Requirement: Copy out each line of the material exactly. Pictures do not belong in the copy.

Supplied material:
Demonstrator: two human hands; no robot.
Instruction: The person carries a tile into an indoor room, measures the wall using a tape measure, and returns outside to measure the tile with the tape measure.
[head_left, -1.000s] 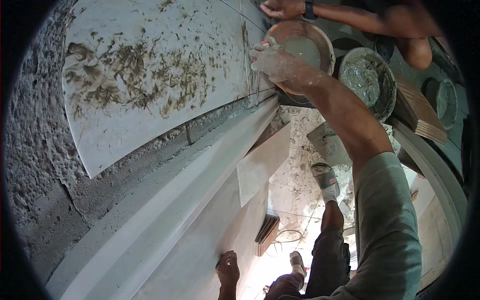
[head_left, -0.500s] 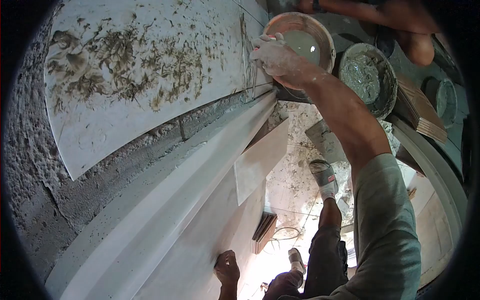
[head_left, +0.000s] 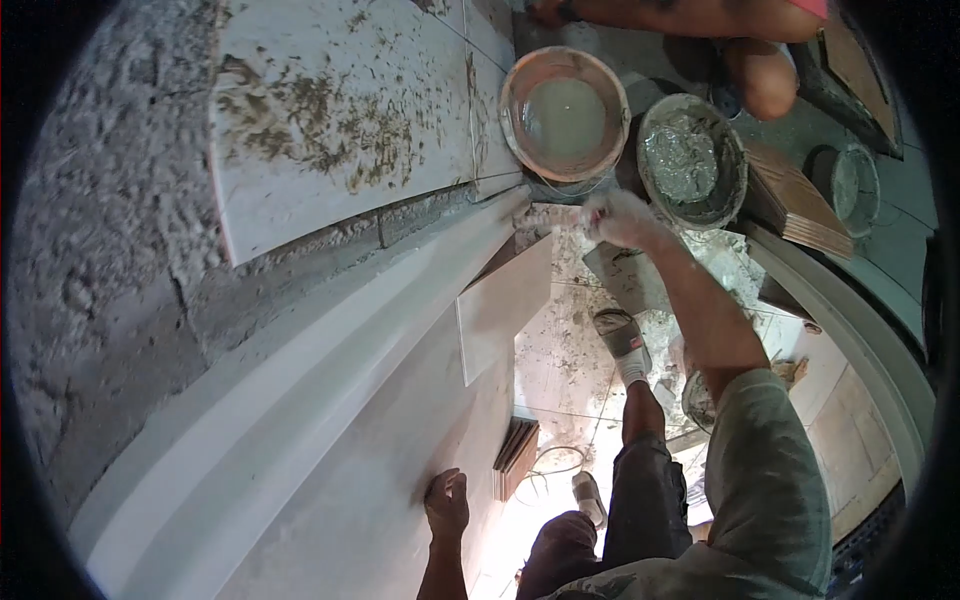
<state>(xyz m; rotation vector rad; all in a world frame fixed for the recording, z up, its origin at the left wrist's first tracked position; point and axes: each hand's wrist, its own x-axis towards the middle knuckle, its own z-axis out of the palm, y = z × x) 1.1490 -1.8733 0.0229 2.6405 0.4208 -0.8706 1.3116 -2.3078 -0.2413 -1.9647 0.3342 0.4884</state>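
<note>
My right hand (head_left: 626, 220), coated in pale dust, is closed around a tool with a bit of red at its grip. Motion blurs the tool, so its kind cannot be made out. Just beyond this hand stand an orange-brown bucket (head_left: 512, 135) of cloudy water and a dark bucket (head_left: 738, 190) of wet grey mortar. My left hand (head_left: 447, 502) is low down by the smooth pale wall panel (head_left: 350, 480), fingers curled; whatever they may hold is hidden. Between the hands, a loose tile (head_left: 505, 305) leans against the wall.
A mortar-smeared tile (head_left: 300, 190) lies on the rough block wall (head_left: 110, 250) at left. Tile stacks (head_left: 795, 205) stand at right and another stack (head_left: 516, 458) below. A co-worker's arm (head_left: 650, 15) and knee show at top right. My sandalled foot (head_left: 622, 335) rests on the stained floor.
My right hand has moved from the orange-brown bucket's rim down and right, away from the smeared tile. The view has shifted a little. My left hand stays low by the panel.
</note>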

The completed task:
Demonstrator: two human hands; no robot.
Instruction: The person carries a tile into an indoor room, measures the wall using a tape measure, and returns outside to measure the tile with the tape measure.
[head_left, -1.000s] 
[head_left, -0.500s] 
[head_left, +0.000s] 
<state>(xyz m; rotation vector rad; all in a world frame fixed for the recording, z up, its origin at the left wrist's first tracked position; point and axes: each hand's wrist, its own x-axis towards the middle knuckle, its own z-axis out of the palm, y = z × x) 1.1490 -1.8733 0.0229 2.6405 0.4208 -0.8706 1.3116 -2.3078 -0.2413 -1.9647 0.3342 0.4884</state>
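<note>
My right hand (head_left: 626, 220), coated in pale dust, is closed around a tool with a bit of red at its grip. Motion blurs the tool, so its kind cannot be made out. Just beyond this hand stand an orange-brown bucket (head_left: 512, 135) of cloudy water and a dark bucket (head_left: 738, 190) of wet grey mortar. My left hand (head_left: 447, 502) is low down by the smooth pale wall panel (head_left: 350, 480), fingers curled; whatever they may hold is hidden. Between the hands, a loose tile (head_left: 505, 305) leans against the wall.
A mortar-smeared tile (head_left: 300, 190) lies on the rough block wall (head_left: 110, 250) at left. Tile stacks (head_left: 795, 205) stand at right and another stack (head_left: 516, 458) below. A co-worker's arm (head_left: 650, 15) and knee show at top right. My sandalled foot (head_left: 622, 335) rests on the stained floor.
My right hand has moved from the orange-brown bucket's rim down and right, away from the smeared tile. The view has shifted a little. My left hand stays low by the panel.
</note>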

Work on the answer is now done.